A client-side JWT workbench: decoder, validator, generator and secret-key generator. Every token, secret and key is processed in the browser via WebCrypto. Nothing is uploaded, nothing is stored, and the point of publishing this repo is so that you can check both claims rather than trust them.
Built to the spec in docs/confidential/jwt-workbench-build-spec.md (not in this repo).
Requires Node 20+ (.nvmrc pins 22).
npm install
npm run dev # http://localhost:4321
npm run build # → dist/The build spec's scenarios (S1–S35) are the requirements, so they are also the tests — each test is named for the scenario it covers.
npm test # 85 unit tests: crypto, key parsing, decoding, lints, analytics
npm run test:e2e # 28 browser checks against the built siteThe mobile performance gate (S32 requires ≥95) is run on demand. Lighthouse is
deliberately not a dependency — it pulls in a Sentry/OpenTelemetry chain that
accounted for every npm audit finding in this repo. None could reach a visitor, but on
a site whose pitch is "audit us", a noisy audit is a real cost. npm audit reports zero
vulnerabilities, and it should stay that way.
npm run build
npm i --no-save lighthouse && node scripts/lighthouse.mjsThe unit suite covers the parts most likely to be quietly wrong: base64url tolerance, PEM/DER/JWK parsing (including the PKCS#1, SEC1 and X.509 forms WebCrypto refuses to import), and a sign/verify round-trip for all thirteen algorithms.
The e2e suite exists to check the claims the unit tests can't: that a <script> in a
claim value renders as text rather than executing, that pasting a token produces zero
network requests, and that nothing lands in localStorage, sessionStorage or a cookie.
It drives the system Chrome; override with CHROME_PATH if yours lives elsewhere.
src/lib/jwt/— the whole crypto core, dependency-free. WebCrypto only; no JS crypto libraries.der.tsandkeys.tsare the fiddly part and carry the most tests.src/components/— Preact islands, hydrated per page.JsonView.tsxrenders JSON from JSX nodes and must never useinnerHTML— XSS in a security tool is fatal.src/pages/— one Astro page per keyword, each with its own long-form content, FAQ schema and internal links.public/_headers— the CSP.connect-srcis the only permissive directive, and only because of the user-initiated JWKS fetch.public/sw.js— offline support. Only ever touches same-origin GETs; the cross-origin JWKS fetch goes straight to the network, uncached.

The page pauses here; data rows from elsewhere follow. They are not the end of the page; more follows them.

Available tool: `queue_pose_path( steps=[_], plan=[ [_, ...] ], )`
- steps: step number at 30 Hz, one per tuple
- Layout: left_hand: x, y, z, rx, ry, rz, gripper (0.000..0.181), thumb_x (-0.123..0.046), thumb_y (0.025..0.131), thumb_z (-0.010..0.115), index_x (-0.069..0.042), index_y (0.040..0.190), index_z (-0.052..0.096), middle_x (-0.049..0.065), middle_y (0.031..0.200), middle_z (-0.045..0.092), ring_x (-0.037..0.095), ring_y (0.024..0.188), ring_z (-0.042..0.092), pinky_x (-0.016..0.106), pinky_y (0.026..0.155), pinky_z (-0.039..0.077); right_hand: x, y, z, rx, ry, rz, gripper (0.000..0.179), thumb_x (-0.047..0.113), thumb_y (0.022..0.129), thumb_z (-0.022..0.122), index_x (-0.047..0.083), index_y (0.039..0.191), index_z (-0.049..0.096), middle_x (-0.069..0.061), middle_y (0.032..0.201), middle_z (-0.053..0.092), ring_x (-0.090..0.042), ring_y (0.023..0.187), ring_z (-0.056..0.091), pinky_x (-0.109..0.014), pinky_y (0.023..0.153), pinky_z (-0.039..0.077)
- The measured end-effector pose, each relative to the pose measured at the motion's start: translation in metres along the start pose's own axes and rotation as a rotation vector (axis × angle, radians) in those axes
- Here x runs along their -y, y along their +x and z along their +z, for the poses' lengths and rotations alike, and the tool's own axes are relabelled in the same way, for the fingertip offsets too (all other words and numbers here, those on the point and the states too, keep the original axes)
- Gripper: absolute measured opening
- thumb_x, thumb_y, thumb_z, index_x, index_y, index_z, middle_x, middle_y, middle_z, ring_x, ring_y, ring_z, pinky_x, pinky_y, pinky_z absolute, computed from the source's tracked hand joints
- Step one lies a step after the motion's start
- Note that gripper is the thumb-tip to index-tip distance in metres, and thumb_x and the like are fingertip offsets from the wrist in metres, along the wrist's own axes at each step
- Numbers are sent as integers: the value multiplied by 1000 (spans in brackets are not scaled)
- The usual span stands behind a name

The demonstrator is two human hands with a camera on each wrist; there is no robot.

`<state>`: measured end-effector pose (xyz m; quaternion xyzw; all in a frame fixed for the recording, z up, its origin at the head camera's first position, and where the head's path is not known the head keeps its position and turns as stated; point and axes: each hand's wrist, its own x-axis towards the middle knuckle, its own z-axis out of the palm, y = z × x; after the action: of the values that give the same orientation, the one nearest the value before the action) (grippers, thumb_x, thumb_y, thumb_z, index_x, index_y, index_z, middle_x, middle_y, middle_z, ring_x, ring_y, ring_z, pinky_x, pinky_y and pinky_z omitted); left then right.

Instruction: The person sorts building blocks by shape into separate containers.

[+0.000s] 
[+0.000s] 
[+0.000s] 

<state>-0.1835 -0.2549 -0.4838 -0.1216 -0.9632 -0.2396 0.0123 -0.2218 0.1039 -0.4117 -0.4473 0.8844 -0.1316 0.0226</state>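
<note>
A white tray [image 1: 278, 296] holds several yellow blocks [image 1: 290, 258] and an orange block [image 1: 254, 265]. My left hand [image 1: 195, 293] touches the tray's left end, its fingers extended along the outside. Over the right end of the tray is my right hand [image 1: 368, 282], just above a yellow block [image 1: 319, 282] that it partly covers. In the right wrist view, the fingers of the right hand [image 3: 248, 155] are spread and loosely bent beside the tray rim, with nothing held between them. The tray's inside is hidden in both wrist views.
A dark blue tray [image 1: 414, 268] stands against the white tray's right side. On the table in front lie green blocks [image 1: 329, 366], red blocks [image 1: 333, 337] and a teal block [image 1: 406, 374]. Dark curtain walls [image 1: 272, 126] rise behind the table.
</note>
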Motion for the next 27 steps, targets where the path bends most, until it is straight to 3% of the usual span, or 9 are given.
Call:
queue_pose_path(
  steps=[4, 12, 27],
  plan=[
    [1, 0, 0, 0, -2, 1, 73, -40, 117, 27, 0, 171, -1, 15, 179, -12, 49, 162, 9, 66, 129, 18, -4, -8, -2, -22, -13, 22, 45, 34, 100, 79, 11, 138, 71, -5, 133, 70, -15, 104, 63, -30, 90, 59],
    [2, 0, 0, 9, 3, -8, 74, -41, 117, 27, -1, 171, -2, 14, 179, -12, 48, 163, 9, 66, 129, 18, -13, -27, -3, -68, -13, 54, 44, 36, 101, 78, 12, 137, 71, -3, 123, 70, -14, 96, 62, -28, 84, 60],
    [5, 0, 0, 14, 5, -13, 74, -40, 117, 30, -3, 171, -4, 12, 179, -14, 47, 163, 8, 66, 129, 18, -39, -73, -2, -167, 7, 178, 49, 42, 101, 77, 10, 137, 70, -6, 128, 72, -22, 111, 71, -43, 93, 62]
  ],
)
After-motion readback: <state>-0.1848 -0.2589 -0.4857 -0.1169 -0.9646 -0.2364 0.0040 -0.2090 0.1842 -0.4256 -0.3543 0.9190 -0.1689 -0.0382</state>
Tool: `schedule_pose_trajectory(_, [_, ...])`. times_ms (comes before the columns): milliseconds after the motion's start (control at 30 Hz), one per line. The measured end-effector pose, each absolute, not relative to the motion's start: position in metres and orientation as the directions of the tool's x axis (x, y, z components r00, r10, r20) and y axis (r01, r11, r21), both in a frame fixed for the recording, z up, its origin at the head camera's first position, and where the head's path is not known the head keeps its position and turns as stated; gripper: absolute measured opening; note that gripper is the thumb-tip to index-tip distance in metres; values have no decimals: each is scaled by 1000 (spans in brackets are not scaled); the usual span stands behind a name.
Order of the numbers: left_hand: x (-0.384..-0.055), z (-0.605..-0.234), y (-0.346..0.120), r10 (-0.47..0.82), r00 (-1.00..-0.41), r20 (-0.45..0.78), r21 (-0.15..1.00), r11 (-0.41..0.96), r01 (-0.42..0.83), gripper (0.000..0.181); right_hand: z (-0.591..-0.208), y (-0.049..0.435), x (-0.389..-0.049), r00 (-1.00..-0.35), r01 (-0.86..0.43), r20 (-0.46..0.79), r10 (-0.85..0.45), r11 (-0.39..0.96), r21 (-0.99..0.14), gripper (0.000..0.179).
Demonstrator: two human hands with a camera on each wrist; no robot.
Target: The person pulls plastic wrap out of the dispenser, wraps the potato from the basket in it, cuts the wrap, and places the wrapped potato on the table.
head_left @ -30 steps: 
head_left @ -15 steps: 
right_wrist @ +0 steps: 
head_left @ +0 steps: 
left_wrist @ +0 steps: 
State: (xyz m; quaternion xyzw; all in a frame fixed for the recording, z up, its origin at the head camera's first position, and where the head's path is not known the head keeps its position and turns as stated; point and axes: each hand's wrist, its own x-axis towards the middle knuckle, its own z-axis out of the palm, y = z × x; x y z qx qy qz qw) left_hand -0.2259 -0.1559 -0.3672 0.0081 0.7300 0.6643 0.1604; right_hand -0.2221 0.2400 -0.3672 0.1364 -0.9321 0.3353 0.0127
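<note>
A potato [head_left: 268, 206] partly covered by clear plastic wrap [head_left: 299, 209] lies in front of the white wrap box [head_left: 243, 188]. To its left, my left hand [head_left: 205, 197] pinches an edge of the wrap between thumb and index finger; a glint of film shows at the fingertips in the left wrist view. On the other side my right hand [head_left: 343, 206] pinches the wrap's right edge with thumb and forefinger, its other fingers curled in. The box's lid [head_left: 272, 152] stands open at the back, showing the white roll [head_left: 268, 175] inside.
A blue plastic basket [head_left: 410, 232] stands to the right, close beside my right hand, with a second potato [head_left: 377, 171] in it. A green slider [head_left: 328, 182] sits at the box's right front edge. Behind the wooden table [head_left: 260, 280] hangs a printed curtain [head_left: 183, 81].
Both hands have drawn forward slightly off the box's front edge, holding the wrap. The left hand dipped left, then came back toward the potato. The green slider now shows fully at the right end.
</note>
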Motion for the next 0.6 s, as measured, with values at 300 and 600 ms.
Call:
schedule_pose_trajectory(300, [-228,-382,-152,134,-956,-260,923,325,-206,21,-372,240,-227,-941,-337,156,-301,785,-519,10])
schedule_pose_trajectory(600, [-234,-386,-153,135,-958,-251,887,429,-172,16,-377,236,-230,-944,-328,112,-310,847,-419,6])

S33 wants to know which lints fire and how often a JWKS fetch dies on CORS. S30 promises the visitor that pasting a token sends nothing. Those pull against each other, because the events S33 wants are triggered by pasting.
The reconciliation: events are counted in memory and flushed in a single beacon when
the page closes. A visitor's whole session makes zero analytics requests, so the
devtools demo survives being tested. There is no third-party script — the beacon goes to
/api/event on our own origin, and a Cloudflare Pages Function forwards it to Plausible
server-side, so no third-party host ever appears in a Network tab.
What can be transmitted is a closed vocabulary (src/lib/analytics.ts), enforced
again in the Function. Not a pattern — the first version used one, and the test suite
walked a 19-character secret and a base64url fragment straight through it. Adding a
metric means adding its permitted values by hand; that friction is the point.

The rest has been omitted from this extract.